● **HOW TO COMPLETE THIS TASK**
When you repeat the listing below, keep every word exactly and leave out each picture.
◆ ◆ ◆ ◆ ◆ ◆ ◆
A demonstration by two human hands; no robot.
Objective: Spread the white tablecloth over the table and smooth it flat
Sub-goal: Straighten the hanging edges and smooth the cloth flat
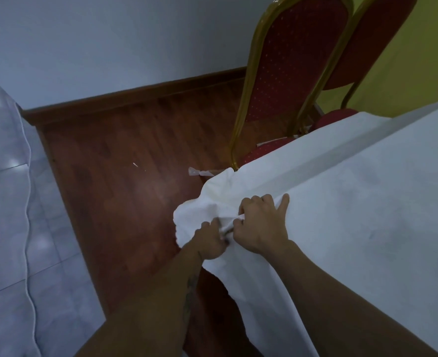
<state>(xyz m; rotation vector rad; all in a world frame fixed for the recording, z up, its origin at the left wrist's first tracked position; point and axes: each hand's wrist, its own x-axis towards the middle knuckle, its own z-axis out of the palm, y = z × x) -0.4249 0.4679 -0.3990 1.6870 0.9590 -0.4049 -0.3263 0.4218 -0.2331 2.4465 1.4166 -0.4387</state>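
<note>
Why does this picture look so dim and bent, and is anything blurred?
Head view: the light is dim and bluish, so the white tablecloth reads grey; a soft sheen lies on the wooden floor; the wide lens bows the red chair and the skirting; the left hand and right hand, gripping the bunched cloth corner, look slightly soft.

floor [125,161]: red-brown wood | far wall [109,42]: pale | right wall [424,60]: yellow | chairs [287,73]: two, red, gold-framed | light: dim

The tablecloth [354,215] hides the whole table and the left hand's [210,240] fingertips.
</note>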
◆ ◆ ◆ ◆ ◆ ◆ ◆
● **ANSWER**
A demonstration by two human hands; no robot.
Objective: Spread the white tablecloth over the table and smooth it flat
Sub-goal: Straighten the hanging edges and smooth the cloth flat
<state>(xyz m; rotation vector rad; all in a world frame fixed for the recording, z up, its origin at the left wrist's first tracked position; point and axes: each hand's wrist, its own x-axis towards the middle knuckle, its own z-axis out of the palm, y = z × x) -0.4249 0.4679 -0.3990 1.6870 0.9590 -0.4049 -0.3263 0.4218 -0.2331 2.4465 1.4166 -0.4387</state>
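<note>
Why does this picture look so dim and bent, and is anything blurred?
Head view: the light is dim and bluish, so the white tablecloth reads grey; a soft sheen lies on the wooden floor; the wide lens bows the red chair and the skirting; the left hand and right hand, gripping the bunched cloth corner, look slightly soft.

floor [125,161]: red-brown wood | far wall [109,42]: pale | right wall [424,60]: yellow | chairs [287,73]: two, red, gold-framed | light: dim

The tablecloth [354,215] hides the whole table and the left hand's [210,240] fingertips.
</note>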

No additional output will be generated.